What to produce: Write each line below back out exactly, omitting its pictures.

Data provided:
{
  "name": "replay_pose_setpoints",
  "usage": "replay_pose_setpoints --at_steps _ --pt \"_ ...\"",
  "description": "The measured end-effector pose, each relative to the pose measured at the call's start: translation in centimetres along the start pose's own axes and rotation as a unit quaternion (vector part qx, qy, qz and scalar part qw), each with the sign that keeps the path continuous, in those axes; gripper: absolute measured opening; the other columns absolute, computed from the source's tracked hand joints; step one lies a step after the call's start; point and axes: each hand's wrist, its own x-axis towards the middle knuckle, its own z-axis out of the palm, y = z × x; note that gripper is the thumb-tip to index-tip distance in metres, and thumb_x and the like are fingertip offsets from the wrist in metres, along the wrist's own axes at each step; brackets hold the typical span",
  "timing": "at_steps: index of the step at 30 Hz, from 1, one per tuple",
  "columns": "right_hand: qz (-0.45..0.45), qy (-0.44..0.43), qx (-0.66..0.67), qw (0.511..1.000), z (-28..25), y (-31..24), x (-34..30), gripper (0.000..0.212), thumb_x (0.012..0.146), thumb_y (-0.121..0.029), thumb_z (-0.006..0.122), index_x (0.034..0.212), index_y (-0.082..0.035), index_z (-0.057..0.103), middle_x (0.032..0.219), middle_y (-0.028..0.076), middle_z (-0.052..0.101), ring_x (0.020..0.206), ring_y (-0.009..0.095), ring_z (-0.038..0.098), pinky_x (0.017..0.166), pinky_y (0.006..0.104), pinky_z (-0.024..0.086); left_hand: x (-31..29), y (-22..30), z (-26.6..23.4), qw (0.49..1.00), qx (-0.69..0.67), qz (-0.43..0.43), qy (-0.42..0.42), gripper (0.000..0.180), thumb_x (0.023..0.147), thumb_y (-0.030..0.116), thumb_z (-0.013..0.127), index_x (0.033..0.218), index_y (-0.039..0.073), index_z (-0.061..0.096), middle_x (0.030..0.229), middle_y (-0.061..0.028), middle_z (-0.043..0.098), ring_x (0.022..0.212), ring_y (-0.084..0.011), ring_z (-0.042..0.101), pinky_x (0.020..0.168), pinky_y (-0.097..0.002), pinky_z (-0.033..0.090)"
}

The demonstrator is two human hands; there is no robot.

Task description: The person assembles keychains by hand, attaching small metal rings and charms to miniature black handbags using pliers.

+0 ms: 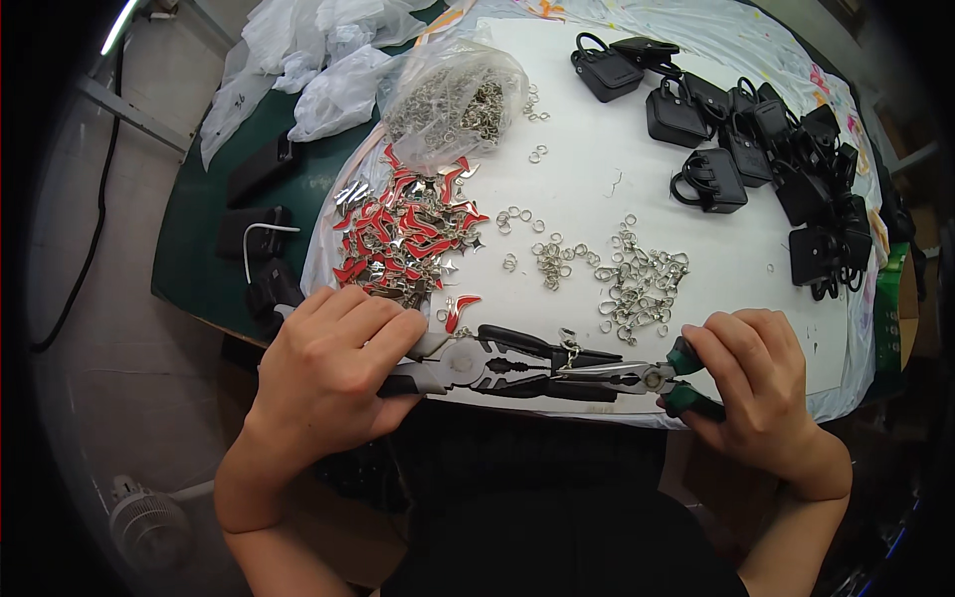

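Note:
My left hand (333, 348) is closed round grey-and-black pliers (460, 364), their jaws spread and pointing right. My right hand (751, 383) grips green-handled needle-nose pliers (652, 378), whose thin tips point left. At those tips is a small silver clasp with rings (570, 348); whether the jaws pinch it I cannot tell. Black handle-shaped pieces (527, 340) lie around the two jaws, near the table's front edge. A red shoe-shaped charm (458, 313) with a ring rests just beyond my left hand's pliers. Behind it is a pile of red and silver charms (408, 229).
Silver clasps (642, 284) and loose rings (552, 264) lie mid-table. A clear bag of metal rings (458, 104) stands at the back. Several small black handbags (716, 179) crowd the right side. Crumpled plastic bags (333, 85) and dark devices (261, 169) lie on the left.

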Motion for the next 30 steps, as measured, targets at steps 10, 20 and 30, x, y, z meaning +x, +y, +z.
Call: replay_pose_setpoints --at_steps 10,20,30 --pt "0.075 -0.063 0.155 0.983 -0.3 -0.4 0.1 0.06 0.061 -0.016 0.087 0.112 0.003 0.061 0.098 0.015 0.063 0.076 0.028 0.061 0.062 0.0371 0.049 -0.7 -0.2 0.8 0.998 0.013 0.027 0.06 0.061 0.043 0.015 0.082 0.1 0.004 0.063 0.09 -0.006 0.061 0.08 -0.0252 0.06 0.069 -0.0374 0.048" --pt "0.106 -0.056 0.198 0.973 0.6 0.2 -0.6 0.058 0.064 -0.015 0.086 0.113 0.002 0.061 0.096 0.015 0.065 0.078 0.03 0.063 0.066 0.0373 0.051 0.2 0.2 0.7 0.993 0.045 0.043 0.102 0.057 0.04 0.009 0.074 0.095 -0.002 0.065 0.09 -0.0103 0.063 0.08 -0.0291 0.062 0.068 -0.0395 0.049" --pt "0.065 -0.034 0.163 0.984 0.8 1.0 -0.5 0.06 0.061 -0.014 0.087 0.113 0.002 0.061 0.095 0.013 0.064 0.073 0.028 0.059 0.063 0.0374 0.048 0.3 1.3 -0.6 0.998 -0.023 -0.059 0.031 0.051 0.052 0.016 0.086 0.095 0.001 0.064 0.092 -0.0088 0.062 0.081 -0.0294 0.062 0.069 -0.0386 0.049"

Solution to the problem:
{
  "name": "replay_pose_setpoints",
  "usage": "replay_pose_setpoints --at_steps _ --pt \"_ ...\"",
  "description": "The measured end-effector pose, each relative to the pose measured at the call's start: translation in centimetres along the start pose's own axes and rotation as a unit quaternion (vector part qx, qy, qz and scalar part qw), each with the sign that keeps the path continuous, in those axes; gripper: absolute measured opening; the other columns absolute, computed from the source's tracked hand joints; step one lies a step after the call's start; point and axes: each hand's wrist, its own x-axis towards the middle knuckle, its own z-axis out of the palm, y = z × x; note that gripper is the thumb-tip to index-tip distance in metres, and thumb_x and the like are fingertip offsets from the wrist in metres, along the wrist's own axes at each step; brackets hold the typical span",
  "timing": "at_steps: index of the step at 30 Hz, from 1, one per tuple",
  "columns": "right_hand: qz (-0.45..0.45), qy (-0.44..0.43), qx (-0.66..0.67), qw (0.511..1.000), z (-28..25), y (-31..24), x (-34..30), gripper (0.000..0.212), thumb_x (0.012..0.146), thumb_y (-0.121..0.029), thumb_z (-0.006..0.122), index_x (0.034..0.212), index_y (-0.082..0.035), index_z (-0.057..0.103), middle_x (0.032..0.219), middle_y (-0.028..0.076), middle_z (-0.052..0.101), ring_x (0.020..0.206), ring_y (-0.009..0.095), ring_z (-0.038..0.098), pinky_x (0.017..0.166), pinky_y (0.006..0.104), pinky_z (-0.024..0.086); left_hand: x (-31..29), y (-22..30), z (-26.6..23.4), qw (0.49..1.00), qx (-0.69..0.67), qz (-0.43..0.43), qy (-0.42..0.42), gripper (0.000..0.180), thumb_x (0.023..0.147), thumb_y (-0.030..0.116), thumb_z (-0.013..0.127), index_x (0.033..0.218), index_y (-0.039..0.073), index_z (-0.061..0.096), middle_x (0.030..0.229), middle_y (-0.061..0.028), middle_z (-0.043..0.098), ring_x (0.022..0.212), ring_y (-0.084..0.011), ring_z (-0.042..0.101), pinky_x (0.020..0.168), pinky_y (-0.097..0.002), pinky_z (-0.033..0.090)"
}

The demonstrator is two human hands; there is no robot.

Task description: The person assembles keychains by hand, attaching small metal rings and charms to miniature black handbags using pliers.

+0 ms: 

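Note:
My left hand (333, 348) is closed round grey-and-black pliers (460, 364), their jaws spread and pointing right. My right hand (751, 383) grips green-handled needle-nose pliers (652, 378), whose thin tips point left. At those tips is a small silver clasp with rings (570, 348); whether the jaws pinch it I cannot tell. Black handle-shaped pieces (527, 340) lie around the two jaws, near the table's front edge. A red shoe-shaped charm (458, 313) with a ring rests just beyond my left hand's pliers. Behind it is a pile of red and silver charms (408, 229).
Silver clasps (642, 284) and loose rings (552, 264) lie mid-table. A clear bag of metal rings (458, 104) stands at the back. Several small black handbags (716, 179) crowd the right side. Crumpled plastic bags (333, 85) and dark devices (261, 169) lie on the left.
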
Motion for the next 30 steps, as measured, targets at steps 10, 20 and 30, x, y, z meaning +x, +y, +z.
Call: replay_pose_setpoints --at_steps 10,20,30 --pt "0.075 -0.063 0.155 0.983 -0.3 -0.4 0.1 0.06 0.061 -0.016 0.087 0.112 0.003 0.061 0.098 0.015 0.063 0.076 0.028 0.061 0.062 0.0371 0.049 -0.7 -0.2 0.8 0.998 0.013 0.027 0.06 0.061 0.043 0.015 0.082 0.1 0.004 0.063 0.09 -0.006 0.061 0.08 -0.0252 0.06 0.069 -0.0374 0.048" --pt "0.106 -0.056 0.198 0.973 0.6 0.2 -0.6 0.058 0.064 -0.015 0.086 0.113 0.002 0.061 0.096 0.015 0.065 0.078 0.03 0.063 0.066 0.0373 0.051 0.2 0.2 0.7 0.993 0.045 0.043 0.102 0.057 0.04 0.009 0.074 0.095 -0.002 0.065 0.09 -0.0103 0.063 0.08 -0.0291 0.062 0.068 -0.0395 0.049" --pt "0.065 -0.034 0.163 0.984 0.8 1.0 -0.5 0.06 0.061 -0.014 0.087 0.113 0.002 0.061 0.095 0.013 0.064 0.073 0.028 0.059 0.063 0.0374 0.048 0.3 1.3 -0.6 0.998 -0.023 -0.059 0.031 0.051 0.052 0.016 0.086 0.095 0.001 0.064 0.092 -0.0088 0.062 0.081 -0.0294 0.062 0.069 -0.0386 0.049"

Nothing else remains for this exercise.